Bill Dally

Domain-Specific Accelerators

Abstract

Increasing computing performance enables new applications and greater value from computing. With the end of Moore’s Law and Dennard Scaling, continued performance scaling will come primarily from specialization. Specialized hardware engines can achieve performance and efficiency from 10x to 10,000x a CPU through specialization, parallelism, and optimized memory access. Graphics processing units are an ideal platform on which to build domain-specific accelerators. They provide very efficient, high performance communication and memory subsystems - which are needed by all domains. Specialization is provided via “cores”, such as tensor cores that accelerate deep learning or ray-tracing cores that accelerate specific applications.

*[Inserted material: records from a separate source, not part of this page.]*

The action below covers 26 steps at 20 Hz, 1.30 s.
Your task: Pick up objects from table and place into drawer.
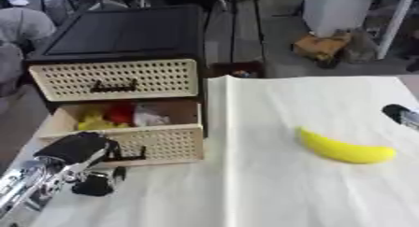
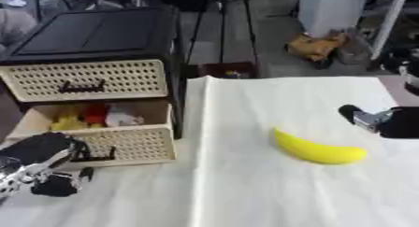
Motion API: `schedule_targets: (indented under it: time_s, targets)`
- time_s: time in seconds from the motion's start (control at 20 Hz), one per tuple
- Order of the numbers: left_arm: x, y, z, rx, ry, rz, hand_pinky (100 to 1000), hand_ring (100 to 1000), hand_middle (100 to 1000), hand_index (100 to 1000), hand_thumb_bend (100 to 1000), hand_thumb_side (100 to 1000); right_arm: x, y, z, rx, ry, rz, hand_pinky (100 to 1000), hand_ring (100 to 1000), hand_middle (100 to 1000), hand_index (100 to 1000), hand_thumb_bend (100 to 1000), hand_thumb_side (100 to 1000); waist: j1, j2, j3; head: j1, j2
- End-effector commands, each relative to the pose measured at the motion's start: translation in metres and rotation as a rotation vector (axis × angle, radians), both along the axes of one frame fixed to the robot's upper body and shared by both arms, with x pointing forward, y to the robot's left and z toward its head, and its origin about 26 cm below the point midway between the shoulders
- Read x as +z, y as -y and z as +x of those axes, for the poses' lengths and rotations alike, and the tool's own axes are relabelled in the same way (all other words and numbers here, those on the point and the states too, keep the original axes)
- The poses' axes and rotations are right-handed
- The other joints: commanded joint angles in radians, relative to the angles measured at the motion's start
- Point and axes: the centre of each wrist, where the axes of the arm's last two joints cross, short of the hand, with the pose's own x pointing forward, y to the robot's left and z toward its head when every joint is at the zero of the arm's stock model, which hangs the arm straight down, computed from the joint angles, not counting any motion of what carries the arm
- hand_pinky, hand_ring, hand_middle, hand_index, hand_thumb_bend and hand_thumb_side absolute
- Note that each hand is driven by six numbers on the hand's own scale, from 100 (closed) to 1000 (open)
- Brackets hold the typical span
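Fingers of the left hand (image 1: 92,184), dark and blurred, look curled in front of the open lower drawer (image 1: 155,144); whether they close on its black handle (image 1: 131,154) or merely sit beside it cannot be told. Fingers of the right hand (image 2: 385,121) show only as a dark tip with a silver part entering from the right edge; open or closed, cannot tell. Right hand sits near the banana (image 1: 343,149), up and to its right, apart from it. Banana lies on the pale cloth (image 1: 270,184) covering the surface, right of centre, curved, well apart from the drawer unit (image 1: 123,34). Unit stands at the left rear: black top and frame, two cream perforated drawer fronts. Upper drawer (image 1: 114,79) shut, black handle on its face. Lower drawer pulled out toward the robot; inside it something yellow (image 1: 94,121), something red (image 1: 121,113) and something pale (image 1: 151,116), packed together, shapes unclear. Left forearm (image 1: 29,186) silver, coming in from the lower left corner.
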Motion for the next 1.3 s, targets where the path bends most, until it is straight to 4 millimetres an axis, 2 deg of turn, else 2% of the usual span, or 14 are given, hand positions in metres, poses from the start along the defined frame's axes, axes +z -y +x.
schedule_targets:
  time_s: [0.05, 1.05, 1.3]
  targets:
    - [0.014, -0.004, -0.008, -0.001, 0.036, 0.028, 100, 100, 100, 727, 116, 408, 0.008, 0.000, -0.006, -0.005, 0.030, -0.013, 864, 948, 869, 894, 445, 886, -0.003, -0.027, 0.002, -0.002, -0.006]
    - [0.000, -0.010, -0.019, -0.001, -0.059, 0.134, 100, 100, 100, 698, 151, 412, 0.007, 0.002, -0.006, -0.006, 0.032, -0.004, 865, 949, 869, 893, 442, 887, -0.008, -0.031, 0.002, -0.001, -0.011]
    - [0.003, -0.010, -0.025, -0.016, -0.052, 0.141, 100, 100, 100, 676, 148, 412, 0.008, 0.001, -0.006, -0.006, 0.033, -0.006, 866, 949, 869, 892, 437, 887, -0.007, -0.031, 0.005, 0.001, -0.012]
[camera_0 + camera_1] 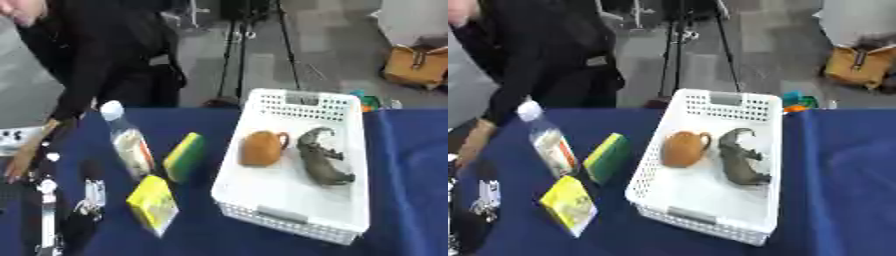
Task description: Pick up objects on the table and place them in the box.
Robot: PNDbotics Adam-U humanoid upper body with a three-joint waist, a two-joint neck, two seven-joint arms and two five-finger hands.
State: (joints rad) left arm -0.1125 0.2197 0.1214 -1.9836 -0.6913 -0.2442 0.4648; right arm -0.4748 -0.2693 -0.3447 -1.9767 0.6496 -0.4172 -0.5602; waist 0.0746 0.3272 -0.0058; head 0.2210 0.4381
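Still on the blue table (pixel 411 150), left of the white box (pixel 297 215), lie a bottle (pixel 128 145), a green-and-yellow sponge (pixel 185 157) and a yellow packet (pixel 152 203). Of my left hand (pixel 87 197) I cannot tell the fingers. The sponge looks soft and light, so I'd pinch its long sides.

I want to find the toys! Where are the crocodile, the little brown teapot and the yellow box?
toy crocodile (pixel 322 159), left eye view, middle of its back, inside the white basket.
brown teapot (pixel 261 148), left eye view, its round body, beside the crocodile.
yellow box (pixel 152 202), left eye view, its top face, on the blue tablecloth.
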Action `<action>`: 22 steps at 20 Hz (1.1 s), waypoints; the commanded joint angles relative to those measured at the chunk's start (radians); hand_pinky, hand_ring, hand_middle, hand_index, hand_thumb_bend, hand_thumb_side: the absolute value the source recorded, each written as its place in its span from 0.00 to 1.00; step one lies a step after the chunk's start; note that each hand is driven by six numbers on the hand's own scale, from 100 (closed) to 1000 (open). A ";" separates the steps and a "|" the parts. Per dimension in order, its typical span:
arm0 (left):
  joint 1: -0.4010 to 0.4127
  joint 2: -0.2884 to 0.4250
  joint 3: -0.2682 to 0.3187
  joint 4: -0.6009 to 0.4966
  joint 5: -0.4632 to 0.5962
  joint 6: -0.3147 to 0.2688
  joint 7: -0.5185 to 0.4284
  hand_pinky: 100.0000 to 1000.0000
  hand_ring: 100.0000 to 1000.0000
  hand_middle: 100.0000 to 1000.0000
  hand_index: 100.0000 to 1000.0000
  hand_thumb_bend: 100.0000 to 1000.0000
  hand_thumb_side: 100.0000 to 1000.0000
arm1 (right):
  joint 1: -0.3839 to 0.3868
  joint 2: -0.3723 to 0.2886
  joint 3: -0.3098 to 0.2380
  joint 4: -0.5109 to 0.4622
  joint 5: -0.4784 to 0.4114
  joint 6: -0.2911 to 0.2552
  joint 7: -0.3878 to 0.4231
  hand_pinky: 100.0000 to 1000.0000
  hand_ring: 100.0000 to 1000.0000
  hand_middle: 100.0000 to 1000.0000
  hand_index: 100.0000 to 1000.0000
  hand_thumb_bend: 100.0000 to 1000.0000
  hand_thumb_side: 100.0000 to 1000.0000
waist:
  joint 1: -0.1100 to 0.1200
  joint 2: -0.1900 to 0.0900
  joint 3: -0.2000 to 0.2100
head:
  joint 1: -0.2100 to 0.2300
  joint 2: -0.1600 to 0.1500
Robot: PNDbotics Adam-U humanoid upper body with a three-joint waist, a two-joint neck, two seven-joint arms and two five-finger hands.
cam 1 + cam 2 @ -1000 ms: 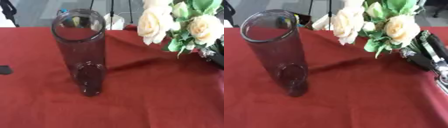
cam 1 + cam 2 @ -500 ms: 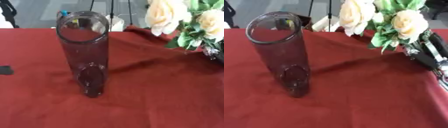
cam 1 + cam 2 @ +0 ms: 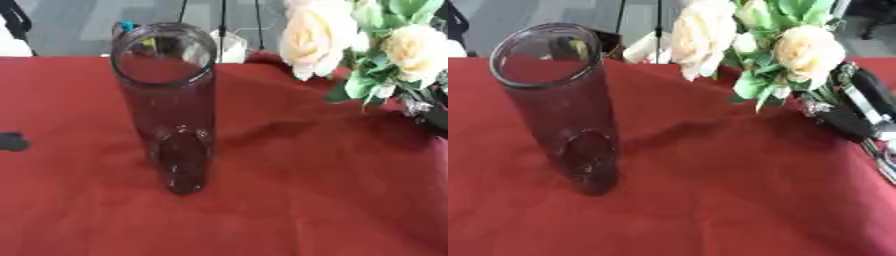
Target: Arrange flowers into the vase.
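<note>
The right hand (image 3: 846, 107), at three o'clock of the tall glass vase (image 3: 557, 107), clasps the light, floppy flowers (image 3: 750, 42) by their stems, the sensible place to hold them.

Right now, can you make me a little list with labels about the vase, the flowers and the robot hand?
vase: tall clear glass vase, standing upright on the red tablecloth, nothing in it
flowers: bunch of cream flowers with green leaves, held up in the air to the right of the vase, not in it yet
robot hand: right robot hand, dark, at the right edge by the stems; fingers too hidden to tell
left robot hand: not in view
other: small dark thing at the left edge
</note>
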 commanded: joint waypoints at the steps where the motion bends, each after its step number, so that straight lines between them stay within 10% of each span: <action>1: -0.003 0.010 -0.007 -0.018 -0.002 0.000 -0.006 0.69 0.53 0.75 0.86 0.00 1.00 | -0.007 -0.038 -0.015 -0.019 0.012 0.000 0.022 0.65 0.80 0.27 0.22 0.00 0.91 | -0.001 -0.020 -0.003 | -0.002 -0.014; 5: -0.003 0.009 -0.007 -0.018 -0.002 0.001 -0.010 0.69 0.53 0.75 0.86 0.00 1.00 | -0.006 -0.039 -0.013 -0.017 0.020 -0.001 0.074 0.68 0.84 0.29 0.28 0.00 0.90 | 0.000 -0.020 -0.003 | -0.002 -0.015; 8: -0.002 0.009 -0.007 -0.018 -0.002 0.002 -0.012 0.69 0.53 0.75 0.86 0.00 1.00 | -0.008 -0.037 -0.016 -0.019 0.014 -0.001 0.080 0.58 0.61 0.00 0.20 0.00 0.89 | 0.001 -0.019 -0.003 | -0.002 -0.015; 12: -0.002 0.008 -0.007 -0.018 -0.002 0.003 -0.014 0.69 0.53 0.75 0.86 0.00 1.00 | -0.010 -0.035 -0.018 -0.026 -0.019 -0.004 0.047 0.34 0.31 0.00 0.12 0.00 0.96 | 0.001 -0.019 -0.004 | -0.003 -0.015; 22: -0.001 0.007 -0.007 -0.018 -0.001 0.004 -0.019 0.69 0.53 0.75 0.86 0.00 1.00 | -0.008 -0.040 -0.022 -0.043 -0.087 -0.023 -0.057 0.04 0.04 0.00 0.04 0.00 0.88 | -0.001 -0.021 -0.003 | -0.004 -0.017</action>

This talk will describe some common characteristics of domain-specific accelerators via case studies.

About the speaker

Bill Dally is Professor (Research) of Computer Science and of Electrical Engineering at the Department of Computer Science at the Stanford University and Chief Scientist at Nvidia. Dally develops efficient hardware for demanding information processing problems and sustainable energy systems. His current projects include domain-specific accelerators for deep learning, bioinformatics, and SAT solving; redesigning memory systems for the data center; developing efficient methods for video perception; and developing efficient sustainable energy systems. His research involves demonstrating novel concepts with working systems. Previous systems include the MARS Hardware Accelerator, the Torus Routing Chip, the J-Machine, M-Machine, the Reliable Router, the Imagine signal and image processor, the Merrimac supercomputer, and the ELM embedded processor. His work on stream processing led to GPU computing. His group has pioneered techniques including fast capability-based addressing, processor coupling, virtual channel flow control, wormhole routing, link-level retry, message-driven processing, deadlock-free routing, pruning neural networks, and quantizing neural networks.